To quote Louise May Alcott, “resolve to take Fate by the throat and shake a living out of her”. Unless you are Vietnamese and then extend said quite to most living creatures, be they rats, banana trees or Americans.
Fine, I generalise too much. Not just Americans. There are plenty of Germans here too.
This morning I set myself to go to Hoi An , a mere 40km away from Da Nang. Initially planning to take the bus, I hopped on a cab to be taken to said bus stop. Few minutes later, after protests of mine that I do not want to take the taxi to Hoi An, just to the bus stop, several scoffs later from the driver (like what, why on earth would I pay him 10 times more just so I can sit in his freakin taxi), he managed to convince a German couple to come with us, thus lowering my price more than a third (he charged them more than me, and for some obscure reason, they agreed).

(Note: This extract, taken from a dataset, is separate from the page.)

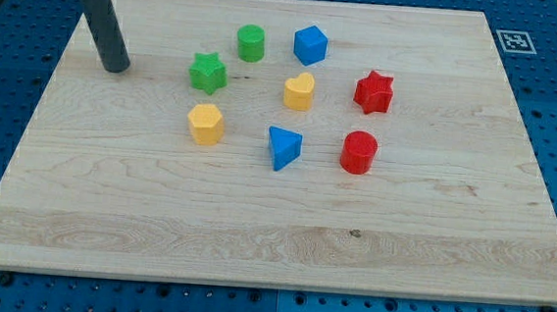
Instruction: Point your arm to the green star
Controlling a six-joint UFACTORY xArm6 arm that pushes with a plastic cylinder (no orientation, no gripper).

So it ended up costing me 100,000 dong (bus on the way back was just 30,000).
As the taxi rolled into the city, everything was rather quite different from where I’m staying in Da Nang: shops everywhere, colourful lamps hanging on streets and a general liveliness which was a bit exciting at first.
However, this lively hustle n bustle proved fuelled by tourists, to such an extent that all the shops were mainly selling some sort or other of souvenirs (I mean don’t get me wrong – this happened in Mexico too, but I rather dislike it). At one point I was surrounded by obnoxious Americans (I swear, they can be so annoying) that I had to put my headphones on and listen to music so I dont punch someone and retake real Vietnam from their greedy capitalist clutches.
The buildings are however very nice (in the Old Quarter, off course. The actual city extends beyond this zone), colourful yet in a state of blissful decrepitude, black fungus slowly devouring everything.
Yet unless you are interested in perusing the merchandise (as I wasn’t; I have become horridly minimalistic), there isn’t all that much to do and see in Hoi An. Many tourists seemed to hire bikes, but they were awfully clumsy compared to the Vietnamese bikers. Perhaps a slow stroll is in order.
The pooches were rather bored of all the tourists invading their streets. So was Monsieur Cat.
There seemed to be a number of pagodas around, yet for some reason I had the impression you needed some sort of ticket for them (as there would always be an old man around asking for a ticket as I just inspected the exterior).
The Thu Bon river also offers great spying on the ever famous Vietnamese boats and people with their cone shaped hats that appear on all the travel books. Have I mentioned that Hoi An is a UNESCO Heritage Site? (Due to it representing a finely preserved port from the 15th century) UNESCO has also included in its 2008 Impact Report that tourism have brought changes to the area which are nit sustainable without mitigation. Didn’t I tell you tourism fucks things up?
I will let Monsieur Bug explain the difference between tourists (who are evil) and travellers (like me. Pilgrims of Light. Seekers of Wisdom. Enemies of IKEA).
Tourists are oblivious of the real benefits of traveling and experiencing new cultures. Whilst travellers attempt to assimilate part of the new culture and environment in an attempt to push their senses past the human limitations and become a bodhisattva, tourists only look for the “buy two get one free” deal. They generally travel in throngs (“throngs”, I really like this word), creating an artificial bubble of their own homeland’s culture around themselves. They amuse themselves on cultural differences and generally mock said cultures. They just look for something to buy their cousin’s husband.
Thank you, Monsieur Bug. It is quite a conflicting feeling, my opinion on the accessibility of traveling. On the one hand, obviously the cheaper travelling is the more I am able to do it – as I wasn’t fortunate enough to be born with the ability to turn objects into gold. Yet the more accessible it is, the more other people do it and end up changing the environment so much it sometimes stops being enjoyable.
The proper market was very busy in an authentically Vietnamese way, and it very much reminded me of some Romanian markets, selling fruits and chicken (live chicken).
I did stumble upon a great little gem: a teahouse called Reaching Out. Built on the idea of enjoying tea in peace (sweet, god sent peace), many of the people working here (if not all) are speech impaired. Everyone was very friendly and amicable, and the experience was nice – the place was rather empty but so peaceful as nobody spoke. So no annoying American.
Then I crossed the river for some well deserved (and cheap) food, and I came across a very nice restaurant that gave me some free pineapple for dessert. I tried the local noodles called Cao Lau (supposedly bathed in some sort of holy water somewhere) with pork. It felt nice not to be ripped off for once.
Walked around for a bit more before attempting to find the bus back to Da Nang (last one leaves at 5).
When I met this rather skilled vendor: telling me I should take a picture of her.
After that she quickly propositioned me to take the fruits and let her take a picture of me. She handed me her little cap as well, all the while me being prepared to throw the fruit away and hunt her down if she tried to steal my camera. But I think I make a rather dashing fruit vendor, no? (Sure, she then asked me if I wanted to buy some and I felt the need to reward her for her innovatory techniques).